_AIM OF THE EXERCISE_:
Pictures aside, the data must be reproduced exactly.

▬▬▬▬▬▬▬▬▬▬

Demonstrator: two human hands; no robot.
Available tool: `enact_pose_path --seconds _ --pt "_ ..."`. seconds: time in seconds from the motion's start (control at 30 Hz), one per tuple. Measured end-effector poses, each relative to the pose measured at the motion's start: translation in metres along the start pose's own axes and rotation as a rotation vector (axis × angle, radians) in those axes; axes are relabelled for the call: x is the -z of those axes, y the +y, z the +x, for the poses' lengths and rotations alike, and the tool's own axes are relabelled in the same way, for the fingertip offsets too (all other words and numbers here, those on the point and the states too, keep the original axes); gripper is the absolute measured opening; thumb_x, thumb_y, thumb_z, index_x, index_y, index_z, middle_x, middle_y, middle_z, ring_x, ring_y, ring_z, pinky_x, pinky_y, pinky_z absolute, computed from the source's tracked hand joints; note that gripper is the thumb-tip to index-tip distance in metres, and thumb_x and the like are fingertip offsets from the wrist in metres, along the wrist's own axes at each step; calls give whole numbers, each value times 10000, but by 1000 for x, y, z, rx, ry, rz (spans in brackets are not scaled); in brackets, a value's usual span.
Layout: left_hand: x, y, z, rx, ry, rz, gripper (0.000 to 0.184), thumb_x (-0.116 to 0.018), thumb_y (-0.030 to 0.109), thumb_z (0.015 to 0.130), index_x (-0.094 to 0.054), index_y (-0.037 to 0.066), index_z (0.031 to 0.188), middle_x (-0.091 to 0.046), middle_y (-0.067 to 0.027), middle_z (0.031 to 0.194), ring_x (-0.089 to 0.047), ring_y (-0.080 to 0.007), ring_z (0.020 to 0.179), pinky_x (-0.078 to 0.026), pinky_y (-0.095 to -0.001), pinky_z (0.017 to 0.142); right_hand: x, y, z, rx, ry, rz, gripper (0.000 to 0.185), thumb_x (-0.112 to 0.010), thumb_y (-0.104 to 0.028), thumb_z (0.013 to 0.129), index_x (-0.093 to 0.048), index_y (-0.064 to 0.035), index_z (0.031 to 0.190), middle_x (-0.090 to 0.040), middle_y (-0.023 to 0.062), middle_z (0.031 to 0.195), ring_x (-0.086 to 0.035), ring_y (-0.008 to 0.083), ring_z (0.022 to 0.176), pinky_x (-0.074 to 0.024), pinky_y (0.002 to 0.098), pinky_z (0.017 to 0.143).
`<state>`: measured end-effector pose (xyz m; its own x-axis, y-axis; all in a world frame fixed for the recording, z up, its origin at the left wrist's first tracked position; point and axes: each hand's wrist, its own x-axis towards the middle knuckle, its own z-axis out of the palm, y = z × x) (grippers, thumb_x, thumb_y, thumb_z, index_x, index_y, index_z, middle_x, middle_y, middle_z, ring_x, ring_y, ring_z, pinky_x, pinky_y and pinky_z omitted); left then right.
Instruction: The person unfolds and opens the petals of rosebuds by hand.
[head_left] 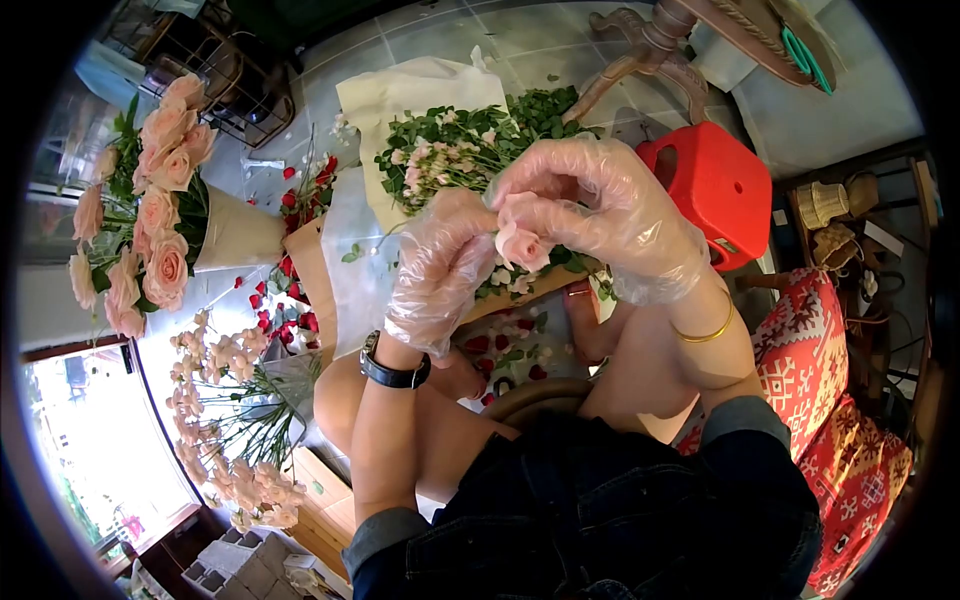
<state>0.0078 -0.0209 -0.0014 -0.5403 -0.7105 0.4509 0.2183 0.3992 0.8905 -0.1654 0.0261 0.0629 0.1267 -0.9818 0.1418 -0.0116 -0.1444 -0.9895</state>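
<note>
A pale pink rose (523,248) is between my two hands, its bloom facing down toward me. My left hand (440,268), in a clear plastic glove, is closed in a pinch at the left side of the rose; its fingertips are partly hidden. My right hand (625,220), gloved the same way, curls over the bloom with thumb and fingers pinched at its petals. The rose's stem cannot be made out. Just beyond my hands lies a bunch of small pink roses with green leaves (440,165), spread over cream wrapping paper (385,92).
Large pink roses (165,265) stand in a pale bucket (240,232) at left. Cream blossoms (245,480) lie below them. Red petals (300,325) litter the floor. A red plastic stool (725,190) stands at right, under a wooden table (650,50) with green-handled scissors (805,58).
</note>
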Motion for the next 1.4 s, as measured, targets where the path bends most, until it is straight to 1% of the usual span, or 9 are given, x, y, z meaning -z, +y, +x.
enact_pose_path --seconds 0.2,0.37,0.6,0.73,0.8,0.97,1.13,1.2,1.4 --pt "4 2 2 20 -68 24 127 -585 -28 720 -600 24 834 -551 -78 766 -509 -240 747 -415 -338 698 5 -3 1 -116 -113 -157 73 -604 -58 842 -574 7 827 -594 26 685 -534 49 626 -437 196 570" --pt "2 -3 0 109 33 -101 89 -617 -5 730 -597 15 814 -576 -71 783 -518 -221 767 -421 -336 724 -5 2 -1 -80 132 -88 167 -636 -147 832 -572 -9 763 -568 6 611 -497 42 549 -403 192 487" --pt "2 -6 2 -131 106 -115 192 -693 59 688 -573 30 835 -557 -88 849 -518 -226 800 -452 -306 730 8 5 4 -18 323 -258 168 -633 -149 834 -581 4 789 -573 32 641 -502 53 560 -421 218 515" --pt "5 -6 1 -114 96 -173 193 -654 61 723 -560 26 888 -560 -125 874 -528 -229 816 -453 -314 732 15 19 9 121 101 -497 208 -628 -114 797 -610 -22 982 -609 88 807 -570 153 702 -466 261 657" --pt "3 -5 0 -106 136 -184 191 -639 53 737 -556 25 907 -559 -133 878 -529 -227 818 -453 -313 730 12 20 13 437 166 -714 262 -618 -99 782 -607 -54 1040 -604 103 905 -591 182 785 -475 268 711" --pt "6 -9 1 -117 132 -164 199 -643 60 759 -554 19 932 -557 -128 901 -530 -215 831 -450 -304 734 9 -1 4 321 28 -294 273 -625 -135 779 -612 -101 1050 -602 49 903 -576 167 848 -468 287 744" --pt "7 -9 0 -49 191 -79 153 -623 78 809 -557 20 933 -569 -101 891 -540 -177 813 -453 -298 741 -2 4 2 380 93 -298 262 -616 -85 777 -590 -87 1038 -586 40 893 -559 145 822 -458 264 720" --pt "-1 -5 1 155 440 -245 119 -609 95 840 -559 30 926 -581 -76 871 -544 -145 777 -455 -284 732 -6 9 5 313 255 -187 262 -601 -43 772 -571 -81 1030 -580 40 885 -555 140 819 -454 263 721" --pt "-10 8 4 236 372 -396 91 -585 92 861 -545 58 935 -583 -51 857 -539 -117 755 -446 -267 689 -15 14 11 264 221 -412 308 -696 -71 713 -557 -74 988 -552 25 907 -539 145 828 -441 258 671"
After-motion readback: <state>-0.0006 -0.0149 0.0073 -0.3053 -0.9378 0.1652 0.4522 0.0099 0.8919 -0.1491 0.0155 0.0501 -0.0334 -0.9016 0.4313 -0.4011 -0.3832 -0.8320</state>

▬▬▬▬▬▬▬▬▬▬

_SOLUTION FOR THIS TASK_:
Demonstrator: two human hands; no robot.
Available tool: `enact_pose_path --seconds _ --pt "_ ..."`. seconds: time in seconds from the motion's start (control at 30 Hz), one per tuple. Measured end-effector poses, each relative to the pose measured at the motion's start: translation in metres along the start pose's own axes and rotation as a rotation vector (axis × angle, radians) in those axes; axes are relabelled for the call: x is the -z of those axes, y the +y, z the +x, for the poses' lengths and rotations alike, and the tool's own axes are relabelled in the same way, for the fingertip offsets too (all other words and numbers here, those on the point and the states too, keep the original axes); gripper is the absolute measured opening; thumb_x, thumb_y, thumb_z, index_x, index_y, index_z, middle_x, middle_y, middle_z, ring_x, ring_y, ring_z, pinky_x, pinky_y, pinky_z absolute, computed from the source's tracked hand joints; note that gripper is the thumb-tip to index-tip distance in metres, and thumb_x and the like are fingertip offsets from the wrist in metres, along the wrist's own axes at each step; calls give whole numbers, each value times 10000, but by 1000 for x, y, z, rx, ry, rz (spans in brackets are not scaled); in brackets, a value's usual span.
Layout: left_hand: x, y, z, rx, ry, rz, gripper (0.000 to 0.184), thumb_x (-0.116 to 0.018), thumb_y (-0.030 to 0.109), thumb_z (0.015 to 0.130), index_x (-0.094 to 0.054), index_y (-0.037 to 0.066), index_z (0.031 to 0.188), middle_x (-0.091 to 0.046), middle_y (-0.067 to 0.027), middle_z (0.031 to 0.194), ring_x (-0.089 to 0.047), ring_y (-0.080 to 0.007), ring_z (0.020 to 0.179), pinky_x (-0.078 to 0.026), pinky_y (-0.095 to -0.001), pinky_z (0.017 to 0.142); right_hand: x, y, z, rx, ry, rz, gripper (0.000 to 0.185), thumb_x (-0.112 to 0.010), thumb_y (-0.104 to 0.028), thumb_z (0.013 to 0.129), index_x (-0.093 to 0.048), index_y (-0.064 to 0.035), index_z (0.031 to 0.190), middle_x (-0.090 to 0.040), middle_y (-0.023 to 0.062), middle_z (0.031 to 0.195), ring_x (-0.086 to 0.035), ring_y (-0.008 to 0.083), ring_z (0.022 to 0.176), pinky_x (-0.074 to 0.024), pinky_y (0.002 to 0.098), pinky_z (0.017 to 0.143).
`<state>`: measured end-effector pose (xyz m; its own x-axis, y-axis; all in a world frame fixed for the recording, z up, its origin at the left wrist's first tracked position; point and axes: each hand's wrist, its own x-axis towards the middle knuckle, its own z-axis out of the palm, y = z × x) (grippers, thumb_x, thumb_y, thumb_z, index_x, index_y, index_z, middle_x, middle_y, middle_z, ring_x, ring_y, ring_z, pinky_x, pinky_y and pinky_z omitted); left then right.
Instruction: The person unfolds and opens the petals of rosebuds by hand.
[head_left] 
<state>0.0078 -0.0209 -0.0014 -0.5403 -0.7105 0.4509 0.2183 0.3992 0.8905 -0.1654 0.0261 0.0629 0.1267 -0.9818 0.1418 -0.0116 -0.1444 -0.9895</state>
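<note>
A pale pink rose (523,248) is between my two hands, its bloom facing down toward me. My left hand (440,268), in a clear plastic glove, is closed in a pinch at the left side of the rose; its fingertips are partly hidden. My right hand (625,220), gloved the same way, curls over the bloom with thumb and fingers pinched at its petals. The rose's stem cannot be made out. Just beyond my hands lies a bunch of small pink roses with green leaves (440,165), spread over cream wrapping paper (385,92).
Large pink roses (165,265) stand in a pale bucket (240,232) at left. Cream blossoms (245,480) lie below them. Red petals (300,325) litter the floor. A red plastic stool (725,190) stands at right, under a wooden table (650,50) with green-handled scissors (805,58).
</note>
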Motion for the next 1.4 s, as measured, targets where the path bends most, until it is straight to 1% of the usual span, or 9 are given, x, y, z meaning -z, +y, +x.
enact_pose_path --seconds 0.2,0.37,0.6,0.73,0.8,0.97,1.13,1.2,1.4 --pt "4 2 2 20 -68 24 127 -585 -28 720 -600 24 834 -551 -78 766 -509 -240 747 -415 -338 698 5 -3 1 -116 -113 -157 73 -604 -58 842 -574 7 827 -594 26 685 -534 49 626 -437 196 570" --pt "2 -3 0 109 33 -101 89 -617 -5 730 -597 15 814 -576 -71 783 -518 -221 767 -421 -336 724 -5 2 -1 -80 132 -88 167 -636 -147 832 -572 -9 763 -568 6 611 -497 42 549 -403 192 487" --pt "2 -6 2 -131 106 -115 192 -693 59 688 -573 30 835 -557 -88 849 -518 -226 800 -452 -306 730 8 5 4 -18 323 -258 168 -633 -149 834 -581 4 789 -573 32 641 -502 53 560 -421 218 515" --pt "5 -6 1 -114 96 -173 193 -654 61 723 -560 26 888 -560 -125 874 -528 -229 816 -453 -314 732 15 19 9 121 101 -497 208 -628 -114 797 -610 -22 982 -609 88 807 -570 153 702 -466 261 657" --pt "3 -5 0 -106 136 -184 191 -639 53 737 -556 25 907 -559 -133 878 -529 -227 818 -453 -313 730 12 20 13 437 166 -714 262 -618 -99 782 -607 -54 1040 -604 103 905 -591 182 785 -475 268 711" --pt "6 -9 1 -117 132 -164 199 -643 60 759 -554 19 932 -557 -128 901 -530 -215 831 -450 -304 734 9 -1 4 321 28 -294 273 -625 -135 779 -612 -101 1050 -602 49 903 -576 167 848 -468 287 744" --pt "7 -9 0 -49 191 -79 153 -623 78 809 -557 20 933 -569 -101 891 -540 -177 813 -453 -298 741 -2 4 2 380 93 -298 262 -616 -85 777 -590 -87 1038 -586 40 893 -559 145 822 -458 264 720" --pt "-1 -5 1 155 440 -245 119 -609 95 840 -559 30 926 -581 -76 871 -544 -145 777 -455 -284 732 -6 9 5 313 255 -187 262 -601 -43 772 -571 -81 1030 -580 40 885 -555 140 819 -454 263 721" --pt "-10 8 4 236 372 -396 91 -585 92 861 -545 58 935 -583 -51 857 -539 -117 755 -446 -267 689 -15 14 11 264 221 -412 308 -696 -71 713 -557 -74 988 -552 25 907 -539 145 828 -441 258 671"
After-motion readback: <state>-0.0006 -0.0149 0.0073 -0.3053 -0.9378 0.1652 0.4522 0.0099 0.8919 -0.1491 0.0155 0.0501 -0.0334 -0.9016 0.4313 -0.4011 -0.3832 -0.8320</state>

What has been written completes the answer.